Di bulan Ramadan Rasulullah berpesan untuk memperbanyak kebaikan. Di antara yang dianjurkan untuk dilakukan adalah memperbanyak membaca al-qur’an. Dalam sebuah hadits Shahih dijelaskan setiap kali bulan Ramadan Malaikat Jibril bertadarus al-Qur’an bareng bersama Rasulullah SAW.
Salah satu tradisi bertadarus di banyak daerah adalah dengan cara muter (jawa:mubeng). Yaitu bersama-sama membaca al-Qur’an secara bergiliran, sebagian membaca satu maqra’ yang lain menyimak, setelah selesai dilanjutkan maqra’ berikutnya oleh peserta tadarus yang lain, dan begitu seterusnya.
Tradisi ini baik dan tidak ada masalah menurut mayoritas ulama. Al-Imam Ali bin Muhammad al-Ujhuri dalam kitab Fadlail Syahri Ramadan hal.118 menjelaskan:
فَصْلٌ فِي الْاِدَارَةِ بِالْقُرْآنِ وَهِيَ اَنْ يَجْتَمِعَ جَمَاعَةٌ يَقْرَأُ بَعْضُهُمْ عُشُرًا وَجُزْأً اَوْ غَيْرَ ذَلِكَ ثُمَّ يَسْكُتَ وَيَقْرَأَ الْآخَرُ مِنْ حَيْثُ انْتَهَى الْأَوَّلُ ثُمَّ يَقْرَأُ الْآخَرُ وَهَكَذَا وَهَذَا جَائِزٌ حَسَنٌ وَقَدْ سُئِلَ مَالِكٌ رَضِيَ اللهُ عَنْهُ فَقَالَ لَا بَأْسَ بِهِ
“Fasal menjelaskan bergilir membaca al-Qur’an, yaitu dengan cara sekelompok orang berkumpul, sebagian dari mereka membaca satu bagian, yang lain menyimaknya, dan setelah selesai, sebagian yang lain meneruskan bacaan sebelumnya dengan disimak oleh yang lain, begitu seterusnya. Hal semacam ini boleh dan baik dilakukan.
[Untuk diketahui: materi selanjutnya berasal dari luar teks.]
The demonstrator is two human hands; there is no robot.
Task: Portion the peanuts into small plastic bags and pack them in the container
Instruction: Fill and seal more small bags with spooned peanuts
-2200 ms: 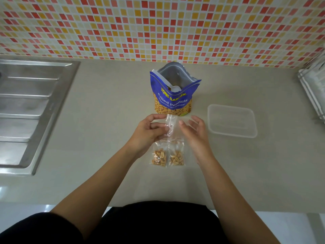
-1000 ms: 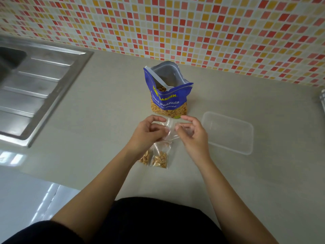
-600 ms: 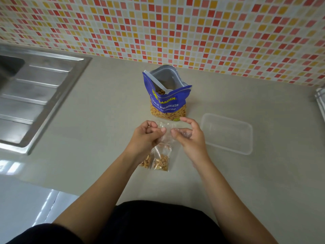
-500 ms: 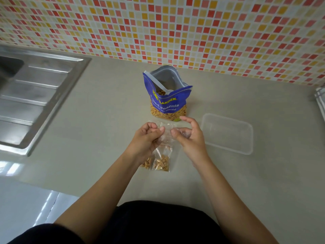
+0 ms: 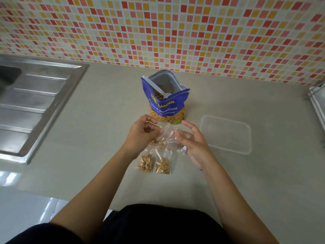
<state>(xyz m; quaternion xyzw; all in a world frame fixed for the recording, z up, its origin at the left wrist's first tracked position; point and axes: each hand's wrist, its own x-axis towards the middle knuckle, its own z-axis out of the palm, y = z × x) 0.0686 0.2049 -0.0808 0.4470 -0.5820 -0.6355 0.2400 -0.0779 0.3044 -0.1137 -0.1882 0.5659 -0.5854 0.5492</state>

Al-Imam Malik pernah ditanya mengenai tradisi ini, dan beliau menjawab “tak ada masalah”.
Dalam sebuah hadits Rasulullah SAW bersabda:
وَمَا اجْتَمَعَ قوم في بيت من بيوتِ اللهِ يَتْلُونَ كتابَ اللهِ تعالى ويتَدَارَسُونَهُ بينهم إِلا نَزَلَتْ عليهم السكينةُ ، وَغَشيَتهم الرحمةُ وحَفَّتهمُ الملائكةُ ، وذَكَرهُمُ اللهُ فيمن عِندَهُ
“Dan tidklah kaum berkumpul dalam satu rumah dari beberapa rumah Allah, seraya membaca kitab Allah dan saling bertadarus di antara mereka kecuali turun ketenangan atas mereka, rahmat menaungi mereka, para malaikat mengitari mereka dan Allah menyebut mereka di dalam golongan orang yang dekat di sisiNya” (HR.Muslim)
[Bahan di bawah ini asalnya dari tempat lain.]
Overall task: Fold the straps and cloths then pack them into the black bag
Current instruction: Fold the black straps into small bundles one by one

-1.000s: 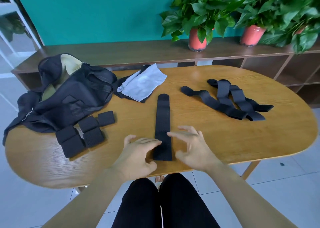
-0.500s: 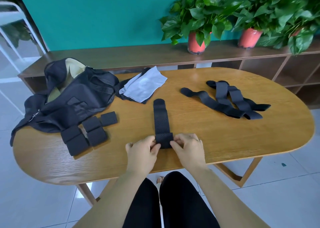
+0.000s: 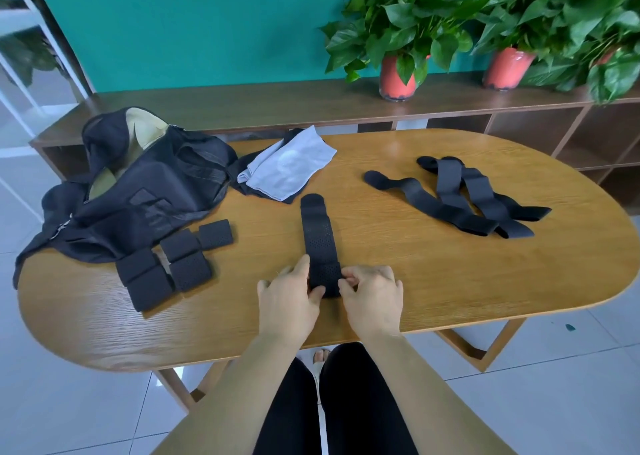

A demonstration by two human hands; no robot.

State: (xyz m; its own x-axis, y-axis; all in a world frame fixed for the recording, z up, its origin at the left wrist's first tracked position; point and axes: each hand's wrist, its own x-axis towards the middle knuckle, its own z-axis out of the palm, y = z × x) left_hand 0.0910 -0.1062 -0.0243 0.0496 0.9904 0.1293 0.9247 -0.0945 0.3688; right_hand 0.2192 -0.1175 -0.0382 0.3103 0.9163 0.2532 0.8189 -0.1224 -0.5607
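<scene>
A black perforated strap (image 3: 317, 233) lies lengthwise on the wooden table (image 3: 415, 281), its near end folded over. My left hand (image 3: 289, 300) pinches that folded end from the left, and my right hand (image 3: 372, 297) pinches it from the right. Several folded black straps (image 3: 173, 264) sit in a cluster at the left. A pile of unfolded black straps (image 3: 460, 198) lies at the right. The black bag (image 3: 138, 191) sits open at the far left, its pale lining showing. A light grey cloth (image 3: 287, 164) rests on a dark cloth beside the bag.
A low wooden shelf (image 3: 277, 105) runs behind the table, with two potted plants (image 3: 398, 39) in red pots on it. A teal wall stands behind. My legs in black trousers are under the table's near edge.
The near end of the strap has been folded over and the fold has moved further up. Both hands went from open beside the strap to pinching its folded end.
</scene>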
Terkait ihwal hadits tersebut, al-Imam al-Nawawi sebagimana dikutip Abu Abdillah Muhammad bin Yusuf al-Abdari dalam kitab al-Taj wa al-Iklil berkomentar :
فِيهِ جَوَازُ قِرَاءَةِ الْقُرْآنِ بِالْإِدَارَةِ وَهُوَ مَذْهَبُنَا وَمَذْهَبُ الْجُمْهُورِ وَكَرِهَهُ مَالِكٌ وَتَأَوَّلَ ذَلِكَ بَعْضُ أَصْحَابِنَا ابْنُ رُشْدٍ : إنَّمَا كَرِهَهُ مَالِكٌ لِأَنَّهُ أَمْرٌ مُبْتَدَعٌ وَلِأَنَّهُمْ يَبْتَغُونَ بِهِ الْأَلْحَانَ عَلَى نَحْوِ مَا يُفْعَلُ فِي الْغِنَاءِ فَوَجْهُ الْمَكْرُوهِ فِي ذَلِكَ بَيِّنٌ .
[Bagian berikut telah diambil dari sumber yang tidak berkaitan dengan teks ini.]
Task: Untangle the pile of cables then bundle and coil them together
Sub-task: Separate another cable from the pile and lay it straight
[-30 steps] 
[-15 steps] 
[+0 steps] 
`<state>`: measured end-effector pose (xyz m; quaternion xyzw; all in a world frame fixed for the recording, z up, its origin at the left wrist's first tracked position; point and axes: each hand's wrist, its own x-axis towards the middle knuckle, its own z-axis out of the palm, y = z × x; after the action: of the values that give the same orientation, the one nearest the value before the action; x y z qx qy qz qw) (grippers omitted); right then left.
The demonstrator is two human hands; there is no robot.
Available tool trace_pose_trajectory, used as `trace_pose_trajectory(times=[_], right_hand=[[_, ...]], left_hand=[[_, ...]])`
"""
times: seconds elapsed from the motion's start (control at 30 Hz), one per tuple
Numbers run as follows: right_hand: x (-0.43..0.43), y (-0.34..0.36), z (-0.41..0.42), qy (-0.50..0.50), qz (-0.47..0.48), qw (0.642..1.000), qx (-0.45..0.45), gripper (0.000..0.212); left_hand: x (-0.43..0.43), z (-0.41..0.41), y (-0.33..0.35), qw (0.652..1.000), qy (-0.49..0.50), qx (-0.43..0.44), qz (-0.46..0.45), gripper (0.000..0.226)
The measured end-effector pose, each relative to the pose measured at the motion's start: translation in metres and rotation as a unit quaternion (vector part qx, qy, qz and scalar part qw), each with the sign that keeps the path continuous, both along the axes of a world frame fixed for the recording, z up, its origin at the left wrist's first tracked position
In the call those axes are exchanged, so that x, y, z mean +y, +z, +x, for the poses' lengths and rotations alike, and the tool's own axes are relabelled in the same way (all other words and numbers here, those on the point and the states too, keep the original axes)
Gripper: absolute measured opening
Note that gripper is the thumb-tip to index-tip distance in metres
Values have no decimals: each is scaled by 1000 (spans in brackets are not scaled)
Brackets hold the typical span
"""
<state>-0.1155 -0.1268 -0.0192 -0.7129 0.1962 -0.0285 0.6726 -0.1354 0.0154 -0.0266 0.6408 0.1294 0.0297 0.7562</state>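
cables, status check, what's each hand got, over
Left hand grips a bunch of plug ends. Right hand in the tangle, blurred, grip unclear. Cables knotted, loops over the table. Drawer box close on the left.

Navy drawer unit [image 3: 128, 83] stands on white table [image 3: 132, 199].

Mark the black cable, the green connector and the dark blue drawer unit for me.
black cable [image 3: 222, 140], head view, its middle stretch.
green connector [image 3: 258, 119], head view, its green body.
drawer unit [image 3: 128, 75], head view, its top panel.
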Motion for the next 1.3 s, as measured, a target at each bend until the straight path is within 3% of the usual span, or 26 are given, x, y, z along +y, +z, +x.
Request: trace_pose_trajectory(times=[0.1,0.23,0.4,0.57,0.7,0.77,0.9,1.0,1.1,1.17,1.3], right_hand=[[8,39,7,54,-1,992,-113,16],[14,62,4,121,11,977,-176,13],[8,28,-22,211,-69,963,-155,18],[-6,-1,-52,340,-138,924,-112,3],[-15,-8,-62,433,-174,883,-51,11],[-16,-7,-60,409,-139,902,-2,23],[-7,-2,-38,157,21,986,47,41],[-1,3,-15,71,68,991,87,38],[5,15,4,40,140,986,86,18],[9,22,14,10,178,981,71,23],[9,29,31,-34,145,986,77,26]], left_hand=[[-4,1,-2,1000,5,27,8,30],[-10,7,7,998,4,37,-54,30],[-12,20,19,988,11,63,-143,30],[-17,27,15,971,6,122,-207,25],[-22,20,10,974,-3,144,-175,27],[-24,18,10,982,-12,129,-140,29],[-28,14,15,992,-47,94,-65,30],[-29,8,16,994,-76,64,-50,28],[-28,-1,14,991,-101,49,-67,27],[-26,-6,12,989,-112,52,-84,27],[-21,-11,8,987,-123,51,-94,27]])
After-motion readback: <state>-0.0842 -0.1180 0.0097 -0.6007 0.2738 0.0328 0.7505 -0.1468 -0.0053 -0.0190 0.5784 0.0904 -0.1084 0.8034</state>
“Dalam hadits tersebut terdapat petunjuk diperbolehkannya membaca al-Qur’an dengan cara bergilir. Dan ini adalah pendapat madzhab Syafi’i dan mayoritas ulama’. Dan Imam Malik menghukumi makruh. Sebagian ashab madzhab Maliki di antaranya Imam Ibnu Rusydi mengarahkan pendapat Imam Malik karena hal tersebut merupakan perkara yang baru dan realita yang terjadi waktu zaman Imam Malik rawan dimanfaatan untuk dirangkai dengan lagu-lagu yang dilarang. Dari sini sisi pandang hukum makruh menjadi jelas”.
Dapat disimpulkan dari keterangan di atas, persoalan idarah ini terdapat perbedaan di kalangan ulama’. Menurut mayoritas ulama diperbolehkan, dan menurut Imam Malik makruh. Kita menghormati kedua pendapat tersebut, tanpa harus mencela pihak lain yang berbeda pandangan.
Demikian semoga di bulan suci ini kita dapat istiqomah membaca al-Qur’an terlebih dengan menghayati makna-maknanya.